- Associated Press - Friday, December 18, 2015

WICHITA, Kan. (AP) - Kenya Cox, president of the Wichita branch of the NAACP, was named Friday as the new executive director of the Kansas African American Affairs Commission.

Cox serves on several boards and organizations in Sedgwick County and was the assistant regional director for community service for the Kansas Department for Children and Families. She also once worked for Republican congressmen Mike Pompeo as the senior constituent service representative and for Todd Tiahrt as the fourth district congressional liaison.

Commissioner Sherdeill Breathett said in a news release that Cox has a skill set that will make her “an effective liaison for the African American community, the legislature and all partners across the state.”

The commission’s last executive director, Mildred Edwards, resigned in May.

Last summer, the board presented three potential replacements for Edwards to the governor but none were approved.

“These people were disqualified only because they were not Republicans,” said James Barfield of Wichita, who was involved in the selection process before his commission appointment expired in June. “The administration wants to micromanage the board, to use the board not to address issues it’s supposed to address but to enhance the Brownback administration.”

Brownback’s spokeswoman, Eileen Hawley, said she couldn’t discuss the specifics of interviews or hiring decisions, but that the administration strives to select the best candidate to serve the commission and Kansas residents.
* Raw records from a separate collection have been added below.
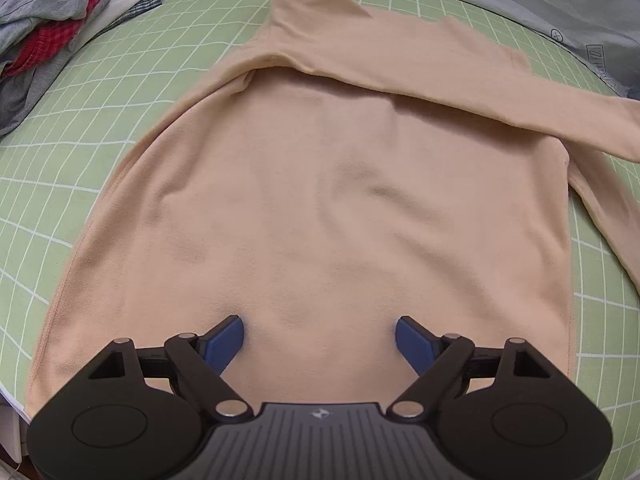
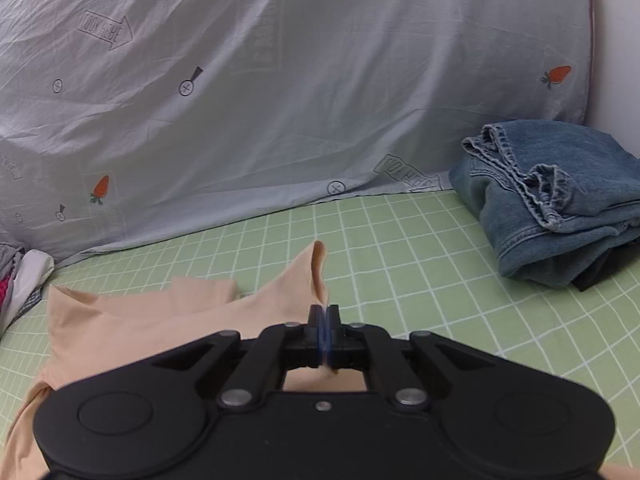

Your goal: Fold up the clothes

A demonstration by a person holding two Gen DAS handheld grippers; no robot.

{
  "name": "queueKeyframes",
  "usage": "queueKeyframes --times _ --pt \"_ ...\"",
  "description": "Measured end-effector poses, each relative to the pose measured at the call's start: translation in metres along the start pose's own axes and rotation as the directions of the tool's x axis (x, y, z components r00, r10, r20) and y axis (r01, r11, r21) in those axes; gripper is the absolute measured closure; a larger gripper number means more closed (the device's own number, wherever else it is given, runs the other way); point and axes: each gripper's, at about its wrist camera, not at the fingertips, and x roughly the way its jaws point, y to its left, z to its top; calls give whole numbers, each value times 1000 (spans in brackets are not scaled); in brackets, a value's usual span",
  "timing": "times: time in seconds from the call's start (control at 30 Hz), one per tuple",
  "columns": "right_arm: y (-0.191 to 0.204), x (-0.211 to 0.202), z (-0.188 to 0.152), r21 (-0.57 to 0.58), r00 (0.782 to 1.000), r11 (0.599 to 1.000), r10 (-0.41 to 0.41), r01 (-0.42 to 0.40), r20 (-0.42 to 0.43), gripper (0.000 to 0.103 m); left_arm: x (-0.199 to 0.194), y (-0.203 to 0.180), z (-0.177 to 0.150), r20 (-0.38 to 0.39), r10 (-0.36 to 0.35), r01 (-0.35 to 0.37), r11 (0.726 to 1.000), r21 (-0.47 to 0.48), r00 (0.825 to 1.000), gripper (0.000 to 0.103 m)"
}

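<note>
While the peach-beige long-sleeved fleece top (image 1: 320, 200) lies spread flat on the light green mat with a white grid (image 1: 80, 168), one of its sleeves (image 1: 460, 76) is laid across the upper body from far left to right, its cuff end running off the right edge of the left wrist view. Neck end points far, hem is near, under the tool. The second sleeve trails down the right side of the body.

Left gripper (image 1: 320, 338) hangs over the near middle of the top, jaws spread wide, released, blue pads (image 1: 226, 340) clear of each other with only flat fabric below and nothing pinched.

Right gripper (image 2: 324, 320) is clenched on a fold of the same top's fabric (image 2: 318, 268), which stands up in a narrow loop just past the pads; fabric also shows under the jaws on the near side. Which part of the garment this is I cannot tell for sure.

Outward: a folded blue denim garment (image 2: 560, 200) sits on the mat at far right. A pale grey sheet printed with carrots and arrows (image 2: 300, 80) rises behind the mat's far edge. A heap of grey, red and white clothes (image 1: 52, 20) lies at far left.
</note>
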Motion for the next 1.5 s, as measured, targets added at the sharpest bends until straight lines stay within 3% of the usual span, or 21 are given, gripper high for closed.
queueKeyframes --times 0.13,0.27,0.33,0.4,0.43,0.47,0.53,0.63,0.67,0.83,1.03,1.5 --pt "-21 13 -15 -7 995 997 -81 81 -62 101 2 -1 3 -16 4 -4 1000 9 1000 10" --pt "-25 27 -34 11 973 991 -130 135 -190 100 4 -1 5 -25 2 -2 1000 21 1000 4" --pt "-20 24 -39 3 967 988 -149 153 -206 96 5 1 7 -23 0 1 1000 25 1000 3" --pt "-14 16 -42 3 968 987 -154 158 -196 81 4 4 7 -18 -8 9 1000 28 1000 3" --pt "-10 11 -42 2 970 987 -156 159 -185 63 3 6 7 -14 -15 16 999 31 1000 3" --pt "-5 5 -42 -4 974 988 -153 154 -168 51 0 9 6 -7 -27 27 999 28 1000 3" --pt "7 -6 -41 -26 982 991 -134 132 -134 41 -6 14 5 12 -54 54 998 19 998 4" --pt "26 -22 -43 -45 990 993 -110 106 -90 7 -22 26 1 69 -78 77 997 22 995 4" --pt "35 -28 -44 -48 992 994 -103 100 -75 3 -28 31 0 96 -80 78 997 27 992 4" --pt "82 -52 -67 -101 994 992 -77 69 -75 0 -56 60 1 232 -116 110 993 38 966 4" --pt "151 -75 -104 -126 993 992 -26 10 -119 0 -74 122 -2 304 -135 128 991 44 943 4" --pt "338 -86 -163 -126 985 988 67 -88 -161 0 -72 289 -2 288 -139 123 990 74 948 3"
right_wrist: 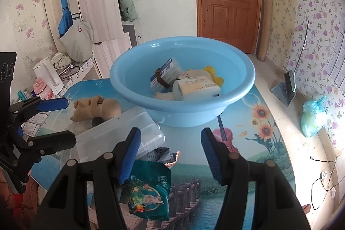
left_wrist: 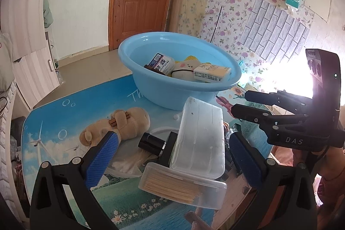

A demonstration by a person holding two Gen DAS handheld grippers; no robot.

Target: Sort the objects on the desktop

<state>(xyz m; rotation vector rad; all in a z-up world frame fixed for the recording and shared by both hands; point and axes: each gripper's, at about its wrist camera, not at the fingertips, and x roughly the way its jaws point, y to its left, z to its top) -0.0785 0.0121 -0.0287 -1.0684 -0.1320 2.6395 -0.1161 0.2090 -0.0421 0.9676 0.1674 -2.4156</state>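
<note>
Toothpick box (left_wrist: 183,186) lies between wide-open left jaws; right jaws stand apart, empty, facing basin (right_wrist: 183,100).

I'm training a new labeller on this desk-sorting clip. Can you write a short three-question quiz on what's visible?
1. True or false: the blue basin is empty.
2. What lies between the fingers of the left hand-held gripper? A) clear plastic box B) plush toy C) green packet
3. Fill in: the toothpick case lies ___ the basin than the plush toy does.

Key: 1 false; 2 A; 3 farther from
</note>
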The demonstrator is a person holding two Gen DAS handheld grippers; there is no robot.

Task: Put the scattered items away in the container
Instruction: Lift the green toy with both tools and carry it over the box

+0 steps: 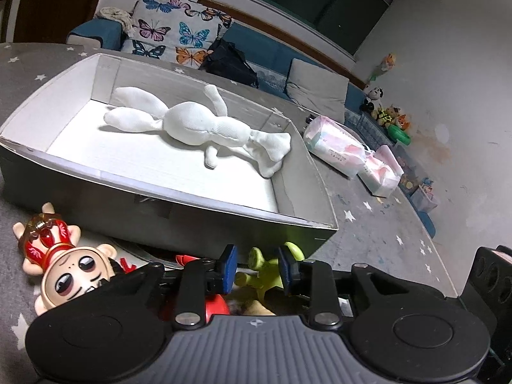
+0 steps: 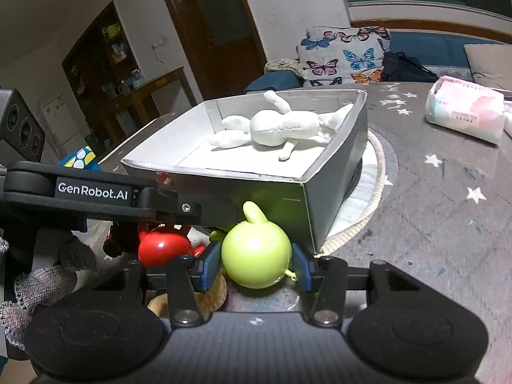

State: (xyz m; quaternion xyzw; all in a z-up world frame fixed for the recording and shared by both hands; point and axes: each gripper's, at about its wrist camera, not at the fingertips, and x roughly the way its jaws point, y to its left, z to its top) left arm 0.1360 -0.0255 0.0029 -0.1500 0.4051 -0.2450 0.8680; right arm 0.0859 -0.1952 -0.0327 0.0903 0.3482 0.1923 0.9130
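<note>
A grey cardboard box with a white inside holds a white stuffed doll. A lime-green round toy lies in front of the box. My right gripper is open with a blue pad on each side of the green toy's ball; contact is not clear. My left gripper is open just above the green toy's limbs. A big-eyed figurine with a red crown lies at the left. A red round toy lies beside the green one.
Two pink tissue packs lie on the grey star-patterned table to the right of the box. A round woven mat lies under the box. A coloured cube sits at the left. A sofa with cushions stands behind.
</note>
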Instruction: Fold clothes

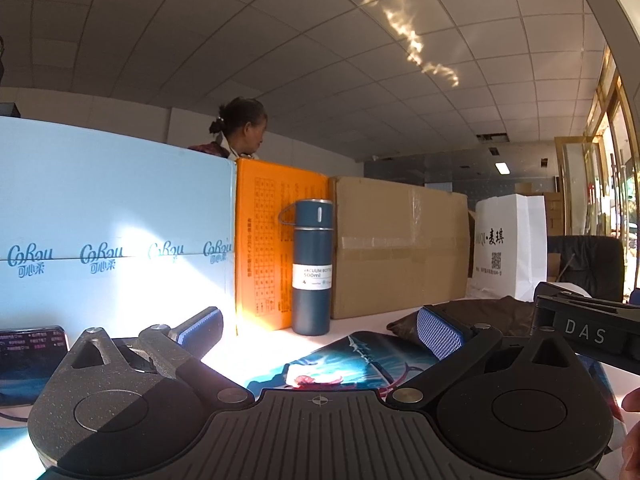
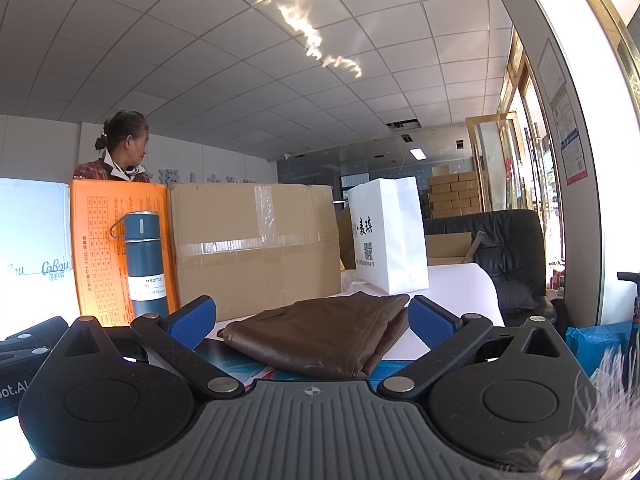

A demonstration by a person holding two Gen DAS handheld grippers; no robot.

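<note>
A folded brown garment (image 2: 320, 336) lies on the white table, partly on a blue printed mat (image 2: 240, 364). My right gripper (image 2: 310, 322) is open, its blue pads on either side of the garment's near end, not closed on it. In the left wrist view the same garment (image 1: 492, 316) lies to the right, behind the right pad. My left gripper (image 1: 320, 330) is open and empty above the printed mat (image 1: 360, 360). The right gripper's black body (image 1: 588, 328) shows at the right edge of the left wrist view.
A blue vacuum bottle (image 1: 312, 268) stands in front of an orange box (image 1: 276, 248), a light-blue box (image 1: 112, 240) and a cardboard box (image 1: 400, 248). A white paper bag (image 1: 512, 248) stands at the right. A phone (image 1: 32, 344) lies at the left. A person (image 1: 240, 128) stands behind the boxes.
</note>
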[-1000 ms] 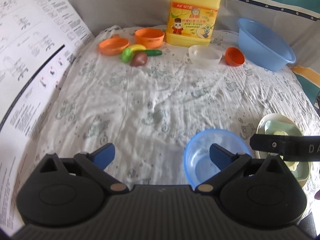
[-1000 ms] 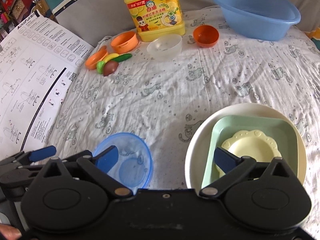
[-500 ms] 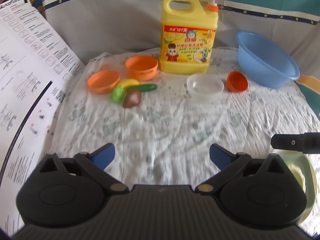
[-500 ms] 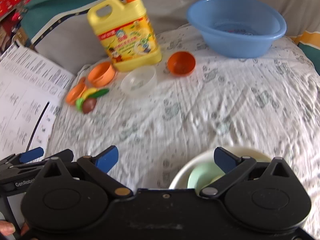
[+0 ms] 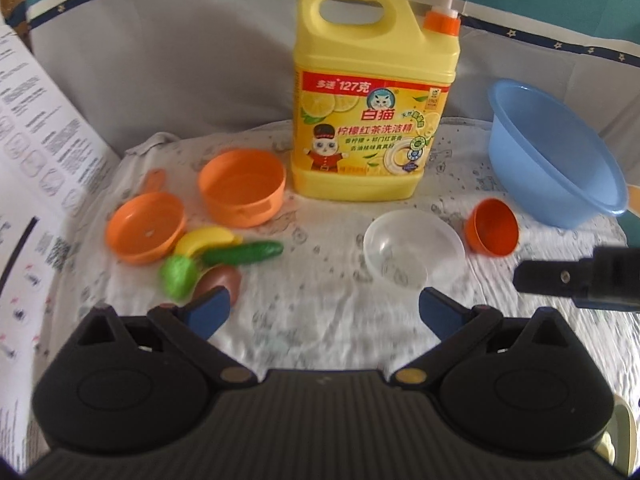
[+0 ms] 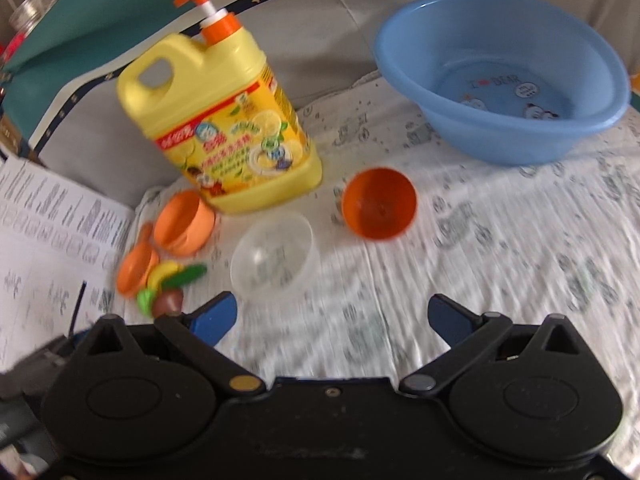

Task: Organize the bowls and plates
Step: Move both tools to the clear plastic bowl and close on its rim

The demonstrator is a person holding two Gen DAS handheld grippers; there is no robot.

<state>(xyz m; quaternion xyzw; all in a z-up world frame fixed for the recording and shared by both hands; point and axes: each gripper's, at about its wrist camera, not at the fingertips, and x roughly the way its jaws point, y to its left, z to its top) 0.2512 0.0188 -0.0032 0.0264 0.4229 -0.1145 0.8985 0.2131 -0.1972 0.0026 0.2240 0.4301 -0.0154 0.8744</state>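
Note:
A clear plastic bowl [image 5: 413,252] [image 6: 273,262] sits on the patterned cloth, and a small dark-orange bowl [image 5: 493,227] [image 6: 379,203] lies tilted to its right. Both stand in front of a yellow detergent jug [image 5: 374,100] [image 6: 222,128]. My left gripper [image 5: 325,316] is open over bare cloth, short of the clear bowl. My right gripper [image 6: 332,320] is open too, with the clear bowl just beyond its left finger and the orange bowl ahead. The right gripper's finger [image 5: 576,278] shows in the left wrist view. A pale plate rim [image 5: 624,436] peeks out at that view's lower right.
A large blue basin [image 5: 556,160] [image 6: 504,76] stands at the back right. An orange toy pot [image 5: 242,188] [image 6: 184,228], an orange pan [image 5: 146,228] and several toy vegetables [image 5: 216,256] [image 6: 168,284] lie at the left. A printed paper sheet [image 5: 36,184] [image 6: 44,232] covers the left edge.
Both grippers have moved forward toward the jug and bowls. The small blue bowl and the stacked plates have dropped out of view beneath them. Both stay open.

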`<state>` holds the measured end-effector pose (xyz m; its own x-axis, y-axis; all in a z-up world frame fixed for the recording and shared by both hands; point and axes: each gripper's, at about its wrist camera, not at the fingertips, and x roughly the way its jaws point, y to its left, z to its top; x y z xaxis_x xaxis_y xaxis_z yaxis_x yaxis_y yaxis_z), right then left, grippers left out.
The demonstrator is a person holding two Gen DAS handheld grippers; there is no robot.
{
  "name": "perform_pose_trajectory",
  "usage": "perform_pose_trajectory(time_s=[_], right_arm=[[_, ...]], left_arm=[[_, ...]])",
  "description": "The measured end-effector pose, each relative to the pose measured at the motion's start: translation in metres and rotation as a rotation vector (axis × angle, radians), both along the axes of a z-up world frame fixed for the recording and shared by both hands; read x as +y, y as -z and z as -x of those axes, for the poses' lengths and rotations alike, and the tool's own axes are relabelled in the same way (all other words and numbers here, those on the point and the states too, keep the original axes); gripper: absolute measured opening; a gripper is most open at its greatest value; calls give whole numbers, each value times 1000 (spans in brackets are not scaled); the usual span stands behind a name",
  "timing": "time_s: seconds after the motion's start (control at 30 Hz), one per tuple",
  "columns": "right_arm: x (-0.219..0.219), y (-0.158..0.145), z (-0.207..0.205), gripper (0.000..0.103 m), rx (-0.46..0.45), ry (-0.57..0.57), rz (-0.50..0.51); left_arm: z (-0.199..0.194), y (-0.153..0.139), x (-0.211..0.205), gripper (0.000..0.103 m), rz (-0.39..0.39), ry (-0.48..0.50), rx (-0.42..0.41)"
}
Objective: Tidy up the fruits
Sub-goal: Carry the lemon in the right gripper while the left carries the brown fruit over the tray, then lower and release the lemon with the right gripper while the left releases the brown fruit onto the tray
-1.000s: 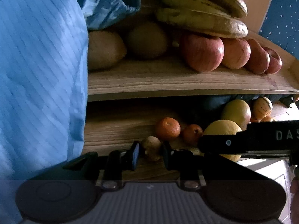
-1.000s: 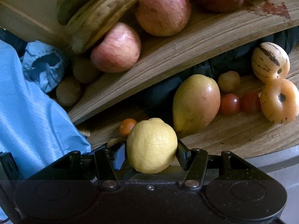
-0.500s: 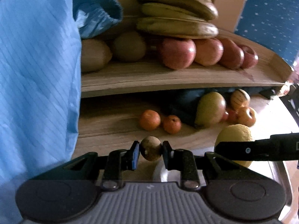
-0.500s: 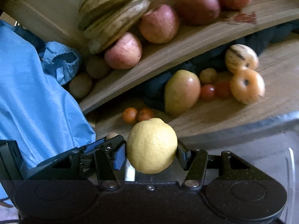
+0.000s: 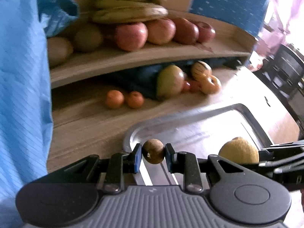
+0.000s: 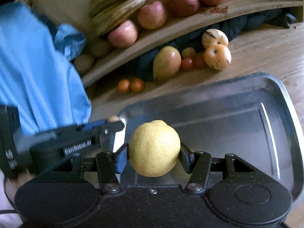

One of the three commission selections was Glenda Overstreet of Topeka, who is a former president of the local and state NAACP organizations and has a doctorate in business administration. Overstreet said she had a telephone interview with governor’s office staff and was asked “why I had never supported Gov. Brownback in any of my articles,” a reference to op-ed columns she writes for The Topeka Capital-Journal.

Overstreet said she didn’t think being a registered Democrat made her ineligible for the position.

Patrick Woods, who was a commission member until September and was involved in the process to pick a new executive director, said the governor’s office didn’t give a reason the commission’s selections were rejected.

“This was not about politics on the part of the commission,” Woods said. “Our statutory duty is not to do what’s best for the governor or the Republican Party. Our duty is to recommend programs that will improve the lives of African-Americans in Kansas.”